Like pretty well everyone else I switched my attention to the ‘new’ music (though I was also getting into blues and soul, in parallel to encountering those other new artists, the Stones). While Joe didn’t disappear from my memory banks, his records didn’t get plugged so I neither heard them nor sought them out. For the sake of this exercise I have listened to most, but possibly not quite all, of Joe’s later singles. While I noted a number of ‘good efforts’ – summer ’68’s wistful Katerine reminded me again of a certain J. Sebastian and 1970’s Give Me Muddy Water was a good natured semi-pastiche of Brit Blues – I found nothing that I felt really stood out. There were some curios like his 1969 take on Leonard Cohen’s Suzanne (which hasn’t even gotten on to YouTube but a 45cat commenter reckons it’s rather good) and a version of the folk cum country number A Satisfied Mind which starts off superbly with a low key brass band backing Joe and then gets treated like a power ballad which blows that understated opening out the window. His version of Don Gibson’s Sea Of Heartbreak also deserves a mention but again there was too much going on in the background.

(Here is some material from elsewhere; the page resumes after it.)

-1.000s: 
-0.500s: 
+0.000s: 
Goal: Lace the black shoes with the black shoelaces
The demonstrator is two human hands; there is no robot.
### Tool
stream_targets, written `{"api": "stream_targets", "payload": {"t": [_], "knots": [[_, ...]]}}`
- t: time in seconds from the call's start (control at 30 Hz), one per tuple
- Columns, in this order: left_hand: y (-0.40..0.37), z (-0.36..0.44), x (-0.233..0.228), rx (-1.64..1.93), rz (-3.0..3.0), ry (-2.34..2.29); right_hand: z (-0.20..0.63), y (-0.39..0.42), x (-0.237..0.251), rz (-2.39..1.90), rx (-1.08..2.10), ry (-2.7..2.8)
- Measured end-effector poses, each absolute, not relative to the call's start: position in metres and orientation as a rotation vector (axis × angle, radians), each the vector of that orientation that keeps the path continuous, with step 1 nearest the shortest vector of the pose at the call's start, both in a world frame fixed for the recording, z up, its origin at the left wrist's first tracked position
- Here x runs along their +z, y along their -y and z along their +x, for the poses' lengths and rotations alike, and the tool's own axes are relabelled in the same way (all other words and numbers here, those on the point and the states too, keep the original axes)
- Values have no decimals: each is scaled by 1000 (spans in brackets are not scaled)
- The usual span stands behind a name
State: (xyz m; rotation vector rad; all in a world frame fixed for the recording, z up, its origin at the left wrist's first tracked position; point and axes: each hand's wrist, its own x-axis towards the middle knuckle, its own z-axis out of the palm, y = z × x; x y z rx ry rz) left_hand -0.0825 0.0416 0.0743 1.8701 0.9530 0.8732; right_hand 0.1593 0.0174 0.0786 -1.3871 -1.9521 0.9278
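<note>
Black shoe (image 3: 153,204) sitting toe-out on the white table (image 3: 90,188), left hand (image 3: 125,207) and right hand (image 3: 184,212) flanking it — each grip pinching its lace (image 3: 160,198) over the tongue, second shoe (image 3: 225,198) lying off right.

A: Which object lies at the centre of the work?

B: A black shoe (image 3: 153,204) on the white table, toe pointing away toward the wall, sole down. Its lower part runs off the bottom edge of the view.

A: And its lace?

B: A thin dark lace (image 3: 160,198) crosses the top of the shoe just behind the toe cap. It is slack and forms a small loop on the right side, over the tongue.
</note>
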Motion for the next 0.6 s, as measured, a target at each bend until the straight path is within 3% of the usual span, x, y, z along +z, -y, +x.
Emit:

But I persevered. And it was worth it since two near gems emerged. From summer ’64, the Ian Samwell penned Just Like That was released. It sounded not unlike one of those late Sun era Johnny Cash records usually with an everyday saying type title line, wherein JC was documenting a relationship rather than going for something of more import (think something like Thanks A Lot though it’s not quite as good as that). The metallic sounding guitar on the Brown record didn’t do anything to improve the comparison but it didn’t hurt the record at all.

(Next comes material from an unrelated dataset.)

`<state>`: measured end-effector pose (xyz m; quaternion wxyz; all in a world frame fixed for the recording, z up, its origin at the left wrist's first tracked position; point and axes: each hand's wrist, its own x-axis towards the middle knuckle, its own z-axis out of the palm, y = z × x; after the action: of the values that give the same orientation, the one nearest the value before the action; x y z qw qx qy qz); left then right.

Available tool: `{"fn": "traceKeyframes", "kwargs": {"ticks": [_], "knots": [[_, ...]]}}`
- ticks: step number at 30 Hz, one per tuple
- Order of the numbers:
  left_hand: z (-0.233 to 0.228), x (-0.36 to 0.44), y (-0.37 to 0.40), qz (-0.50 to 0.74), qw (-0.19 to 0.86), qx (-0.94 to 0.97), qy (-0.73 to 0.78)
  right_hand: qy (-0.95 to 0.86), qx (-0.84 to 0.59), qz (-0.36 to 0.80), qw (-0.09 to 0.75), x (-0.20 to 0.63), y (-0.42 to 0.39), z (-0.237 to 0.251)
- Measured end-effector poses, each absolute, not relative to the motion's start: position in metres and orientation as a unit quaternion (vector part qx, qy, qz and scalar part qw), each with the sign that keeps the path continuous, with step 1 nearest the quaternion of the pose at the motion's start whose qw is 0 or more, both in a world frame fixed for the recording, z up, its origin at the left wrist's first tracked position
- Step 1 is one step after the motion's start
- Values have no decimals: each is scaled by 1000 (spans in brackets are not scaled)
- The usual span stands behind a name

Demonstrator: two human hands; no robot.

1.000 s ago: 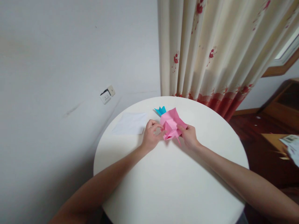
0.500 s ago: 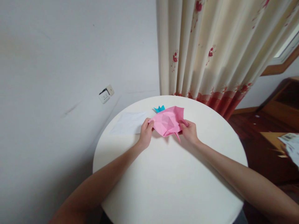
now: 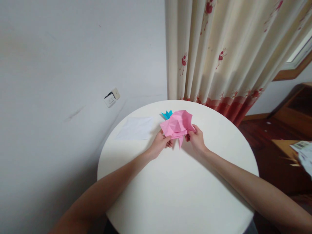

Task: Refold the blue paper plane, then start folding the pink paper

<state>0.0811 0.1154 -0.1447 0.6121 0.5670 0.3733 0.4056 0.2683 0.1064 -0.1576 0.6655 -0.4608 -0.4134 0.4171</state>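
Observation:
A creased, partly folded sheet of pink paper [image 3: 179,123] is held between my two hands above the round white table [image 3: 180,182]. My left hand [image 3: 162,142] pinches its lower left edge, thumb on top. At the lower right edge, my right hand [image 3: 196,138] grips the paper with the thumb over it and fingers curled beneath. A narrow pink point hangs down between the hands. Just behind the pink paper lies a small folded blue paper piece [image 3: 167,114], partly hidden by it.
A flat white sheet of paper [image 3: 134,128] lies on the table to the left. Behind the table are a wall with a socket [image 3: 110,100] and a flowered curtain [image 3: 209,65]. Brown furniture [image 3: 299,107] and some papers [image 3: 303,152] are at the right.
My left hand has moved right and slightly down along the pink paper, to its lower edge. The paper's left side has shifted inward, and its hanging point has swung left.

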Motion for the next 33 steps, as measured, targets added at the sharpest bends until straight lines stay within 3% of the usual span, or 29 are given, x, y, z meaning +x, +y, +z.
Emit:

After his early 60s success had dropped off Joe revisited the charts twice (but hovered in the thirties again): in ’67 with a cover of With A Little Help From My Friends (which had more similarities to the Starr/Beatles original than the angst-ridden Cocker cover), and in ’73 with a new song Hey Mama written by British composers Chris Arnold, Geoff Morrow and David Martin who owned the label (Ammo) on which it was released. It was an unashamedly sentimental ballad of possible Jewish derivation (or is it just that it reminds me of a song that I can’t quite recall) and didn’t sound remotely like a British pop record. Apparently it might have been a hit if there hadn’t been pressing problems at the plant. I rather like it but can well understand the possibility of a marmite effect on listeners:

Hey mama, though I’m half a world away mama, I’d like to think I still belong

The clip I used gives me a completely unplanned segue to Joe’s album career which didn’t start in earnest till the 90s. Discogs lists 12 albums from 1991 onwards not counting compilations or rereleases. While several were self-releases on his own label, others appeared on Jet, Demon, Round Tower and Track. Some were records of his stage show which has continued to evolve over the years while others found him tackling a wide range of material, sometimes going back to that music that first inspired him to pick up a guitar including the likes of Joe Turner along with Elvis, Buddy and JC, but on other occasions slipping in items composed by more contemporary artists and his own efforts. Sadly I have to report that I haven’t done justice to this large trove of often fascinating material but from dipping my toes in here and there I can report that a high level of musicianship is maintained throughout and that while due reverence is maintained to the older material that doesn’t prevent creativity being used intelligently in his interpretations. One track that particularly caught my attention was his take on Richard Thompson’s The Dimming Of The Day which appeared on Down To Earth in 2006. Daughter Sam (in the Linda role) and son Pete on 12 string are present in the backing team and Joe plays both slide guitar (very fine) and mandolin.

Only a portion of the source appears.